New Zealand Google maps™
The map below shows New Zealand with its cities, towns, highways, main roads, streets, and also providing Street Views. To find a location, use the form below, type any city or place, and to view, just a simple map click on the “Show map” button.
The Google map above is showing New Zealand with its location: Oceania (geographic coordinates: 41 00 S, 174 00 E) and the international borders of New Zealand; 0 km; furthermore, it’s inland counties boundaries.
Hint: Have a look at the Street view in New Zealand, or Oceania. All you have to do is to drag and pull the little yellow man (named: Pegman) on the Google map above the desired location. After that, whenever it is available (more than 50 countries in the world), blue stripes will appear to show the photos and details from Google’s regularly updated data image base. In case if you have signed in to your Google account currently, you may have a look at the satellite map of this country/area as well.
The map of New Zealand, Oceania, is informational use only. No representation made or warrantied given as to any map or its content by Driving Directions and Maps site. The user assumes all risk of use of this New Zealand Google map and facts/wiki.
About New Zealand in detail
Where is New Zealand?
New Zealand, in case, if you are looking on the map under the Coordinates 41 18 S 174 47 E otherwise in Oceania, in Oceania, islands in the South Pacific Ocean, southeast of Australia.
What is the capital city of New Zealand?
The capital city of New Zealand is: Wellington.
What is the time in Wellington?
It is 17 hours ahead of Washington, D.C. during Standard Time, the timezone of Wellington is: UTC+12.
What is the Internet code for New Zealand?
The Top Level Domain (TLD) for New Zealand is: .nz
What is the size of New Zealand?
The territory of New Zealand is total: 268,838 sq km; land: 264,537 sq km, water: 4,301 sq km.
If we want to describe the size of the territory of New Zealand is almost twice the size of North Carolina; about the size of Colorado.
If we would like to walk around and discover New Zealand, we can do that by covering a distance of 0 km.
What is the water coverage of New Zealand?
We have already mentioned on this website, that what percentage of New Zealand is covered by water (see below), and this includes 15,134 km coastline.
What is the climate like in New Zealand?
The climate of New Zealand is temperate with sharp regional contrasts.
Geographical data of New Zealand
The elevation of New Zealand; mean elevation: 388 m, elevation extremes; lowest point: Pacific Ocean 0 m, highest point: Aoraki-Mount Cook 3,754 m.
The typical geographical details of New Zealand include predominately mountainous with vast coastal plains.
If we would like to describe the countries location from a different point of view, it is safe to say, and easy to read from a map, New Zealand is almost 90% of the population lives in cities; Wellington is the southernmost national capital in the world.
Resources and land use of New Zealand
The country’s main mined products are natural gas, iron ore, sand, coal, timber, hydropower, gold, limestone.
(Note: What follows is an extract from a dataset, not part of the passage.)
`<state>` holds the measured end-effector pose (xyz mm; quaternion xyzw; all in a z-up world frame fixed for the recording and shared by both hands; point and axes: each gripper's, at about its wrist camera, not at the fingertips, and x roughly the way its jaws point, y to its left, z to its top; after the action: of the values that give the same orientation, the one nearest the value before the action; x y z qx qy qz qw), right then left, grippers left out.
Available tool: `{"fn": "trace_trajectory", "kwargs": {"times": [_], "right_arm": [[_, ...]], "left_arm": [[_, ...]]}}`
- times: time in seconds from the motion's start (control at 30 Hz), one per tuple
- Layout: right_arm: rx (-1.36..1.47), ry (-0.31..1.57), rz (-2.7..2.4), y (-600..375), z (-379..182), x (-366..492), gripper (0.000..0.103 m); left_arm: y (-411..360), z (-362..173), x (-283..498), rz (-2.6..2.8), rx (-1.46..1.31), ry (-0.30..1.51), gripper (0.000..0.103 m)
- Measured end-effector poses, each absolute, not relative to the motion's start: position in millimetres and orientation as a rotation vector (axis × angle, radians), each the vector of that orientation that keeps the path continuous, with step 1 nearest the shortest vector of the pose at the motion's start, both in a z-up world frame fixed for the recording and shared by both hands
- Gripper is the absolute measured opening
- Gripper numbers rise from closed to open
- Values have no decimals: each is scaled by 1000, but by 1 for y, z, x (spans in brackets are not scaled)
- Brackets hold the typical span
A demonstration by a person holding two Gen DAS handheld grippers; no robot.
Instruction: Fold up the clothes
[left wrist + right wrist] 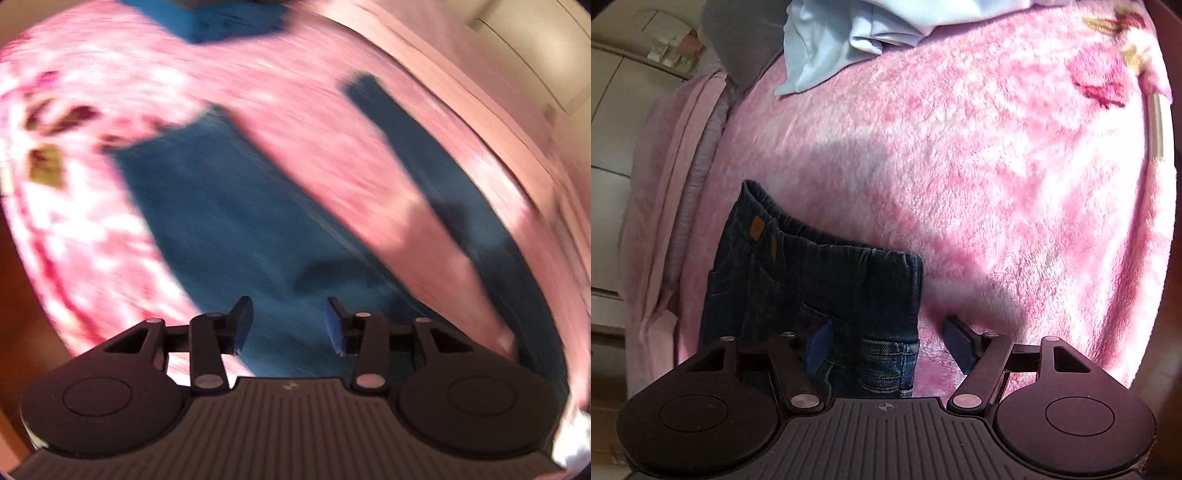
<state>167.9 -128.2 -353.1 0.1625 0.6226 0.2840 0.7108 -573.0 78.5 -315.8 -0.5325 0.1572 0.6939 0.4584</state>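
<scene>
Left wrist view was heavily motion-blurred. Left tool (pixel 289 325) was released, pads apart with nothing between them, hanging over blue fabric. That blue fabric (pixel 229 221) read as denim laid out on the pink blanket (pixel 92 236), with 2 strips running from near centre toward the far side, the wider one on the left and a narrower one (pixel 436 177) on the right, pink showing between them. Can't tell from the blur whether both strips were 1 garment. Another blue item (pixel 221 18) sat at the far edge of that view, too smeared to identify.

Right wrist view was sharp. Right tool (pixel 886 343) was released, jaws spread wide. Left pad (pixel 820 345) sat over the jeans (pixel 820 280), right pad (pixel 956 339) over bare blanket; the right edge of the jeans ran between the 2 pads, but neither pad pressed on it. Jeans were dark denim, lying flat on the blanket (pixel 997 166) at near left, gathered waistband toward the far side, small tan label (pixel 757 225) on the waistband, stitched pocket seam near the tool.

Pale blue garment (pixel 827 48) lay crumpled at the far edge of the bed. Plain pink sheet (pixel 665 177) hung along the left side of the bed, white cabinet fronts (pixel 609 122) beyond it. Floral print (pixel 1104 77) showed on the blanket's far right.
</scene>
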Motion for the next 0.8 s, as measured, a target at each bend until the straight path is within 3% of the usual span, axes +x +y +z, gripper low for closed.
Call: {"fn": "trace_trajectory", "kwargs": {"times": [0.2,0.27,0.3,0.33,0.43,0.5,0.6,0.67,0.8], "right_arm": [[238,1379,657,-112,-355,160,69],[187,1372,653,-105,-356,156,69],[147,1368,650,-101,-356,154,52],[97,1366,653,-98,-356,154,25],[16,1327,714,-89,-340,148,15],[18,1291,749,-93,-326,146,14],[-12,1312,716,-102,-339,146,16],[-72,1324,700,-99,-356,141,22],[-233,1231,715,-88,-334,119,47]], "left_arm": [[84,-352,-637,1904,-1354,246,37],[89,-358,-643,1914,-1344,206,31],[93,-356,-642,1909,-1308,218,18],[96,-351,-639,1900,-1261,243,0],[94,-317,-633,1850,-1061,206,0],[92,-300,-624,1817,-888,281,3],[97,-338,-622,1802,-913,581,6],[93,-351,-619,1822,-910,644,12],[84,-324,-597,1923,-755,762,20]]}}
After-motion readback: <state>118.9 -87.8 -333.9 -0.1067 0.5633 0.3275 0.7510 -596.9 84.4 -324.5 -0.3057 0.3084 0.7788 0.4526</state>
The population partly uses the earlier highlighted land territory and partly left in its natural state: agricultural land: 43.2%; arable land 1.8%; permanent crops 0.3%; permanent pasture 41.1%; forest: 31.4%; other: 25.4% (2011 estimate).
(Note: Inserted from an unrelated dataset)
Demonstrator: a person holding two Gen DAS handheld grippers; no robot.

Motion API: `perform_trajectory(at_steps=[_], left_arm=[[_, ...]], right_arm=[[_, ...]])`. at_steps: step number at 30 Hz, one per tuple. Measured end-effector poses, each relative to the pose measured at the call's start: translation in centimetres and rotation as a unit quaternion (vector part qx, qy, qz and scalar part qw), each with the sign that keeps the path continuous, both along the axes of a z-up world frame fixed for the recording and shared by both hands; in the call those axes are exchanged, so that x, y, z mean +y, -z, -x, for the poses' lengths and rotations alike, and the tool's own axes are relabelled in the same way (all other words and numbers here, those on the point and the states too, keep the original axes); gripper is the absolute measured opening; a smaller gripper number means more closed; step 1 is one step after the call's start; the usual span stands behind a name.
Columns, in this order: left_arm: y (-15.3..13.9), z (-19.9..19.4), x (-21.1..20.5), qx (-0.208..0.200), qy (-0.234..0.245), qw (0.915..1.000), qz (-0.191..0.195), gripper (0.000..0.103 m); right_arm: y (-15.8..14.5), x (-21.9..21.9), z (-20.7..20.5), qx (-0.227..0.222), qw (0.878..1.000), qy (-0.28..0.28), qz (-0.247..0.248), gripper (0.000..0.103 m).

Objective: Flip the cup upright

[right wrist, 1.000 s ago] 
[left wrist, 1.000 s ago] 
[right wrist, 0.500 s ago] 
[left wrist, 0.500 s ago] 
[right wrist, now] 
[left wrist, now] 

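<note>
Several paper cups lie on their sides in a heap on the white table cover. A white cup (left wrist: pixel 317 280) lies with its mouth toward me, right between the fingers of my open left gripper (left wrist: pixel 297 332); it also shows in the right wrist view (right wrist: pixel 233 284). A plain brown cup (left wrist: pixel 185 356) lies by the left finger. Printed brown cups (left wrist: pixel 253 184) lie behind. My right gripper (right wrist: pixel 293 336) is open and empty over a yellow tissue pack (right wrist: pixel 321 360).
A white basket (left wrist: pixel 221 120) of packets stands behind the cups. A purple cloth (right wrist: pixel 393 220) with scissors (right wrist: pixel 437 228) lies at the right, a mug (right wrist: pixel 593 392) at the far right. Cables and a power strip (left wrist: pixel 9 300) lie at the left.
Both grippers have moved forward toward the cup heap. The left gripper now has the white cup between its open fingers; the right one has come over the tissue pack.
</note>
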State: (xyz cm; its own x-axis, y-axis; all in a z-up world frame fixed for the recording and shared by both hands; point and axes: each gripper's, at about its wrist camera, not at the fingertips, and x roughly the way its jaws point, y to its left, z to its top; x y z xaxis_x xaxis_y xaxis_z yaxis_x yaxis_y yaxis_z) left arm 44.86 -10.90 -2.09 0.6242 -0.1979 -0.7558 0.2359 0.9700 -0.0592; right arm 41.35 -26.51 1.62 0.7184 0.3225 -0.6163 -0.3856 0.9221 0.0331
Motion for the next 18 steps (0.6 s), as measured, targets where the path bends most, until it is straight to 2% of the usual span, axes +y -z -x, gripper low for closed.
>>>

Population data of New Zealand
The number of inhabitants of New Zealand is 4,474,549 (July 2016 estimate).
If we examine the proportion of population distribution, it is safe to say that N/A.
If we are looking at the proportion of the urbanized and barely populated areas, these are the figures: urban population: 86.3% of the total population (2015).
Most of the population in New Zealand concentrated in Auckland 1.344 million, WELLINGTON (capital) 383,000 (2015).
Ethnicity in New Zealand
According to ethnicity details, the ethnic groups in this country are the following: European 71.2%, Maori 14.1%, Asian 11.3%, Pacific peoples 7.6%, Middle Eastern, Latin American, African 1.1%, other 1.6%, not stated or unidentified 5.4%note: based on the 2013 census of the usually resident population; percentages add up to more than 100% because respondents were able to identify more than one ethnic group (2013 estimate).
Spoken languages in New Zealand
The spoken languages in New Zealand are the following: English (de facto official language) 89.8%, Maori (de jure official language) 3.5%, Samoan 2%, Hindi 1.6%, French 1.2%, Northern Chinese 1.2%, Yue 1%, other or not stated 20.5%, New Zealand Sign Language (de jure official language). Note: shares sum to 120.8% due to multiple responses on the census (2013 estimate).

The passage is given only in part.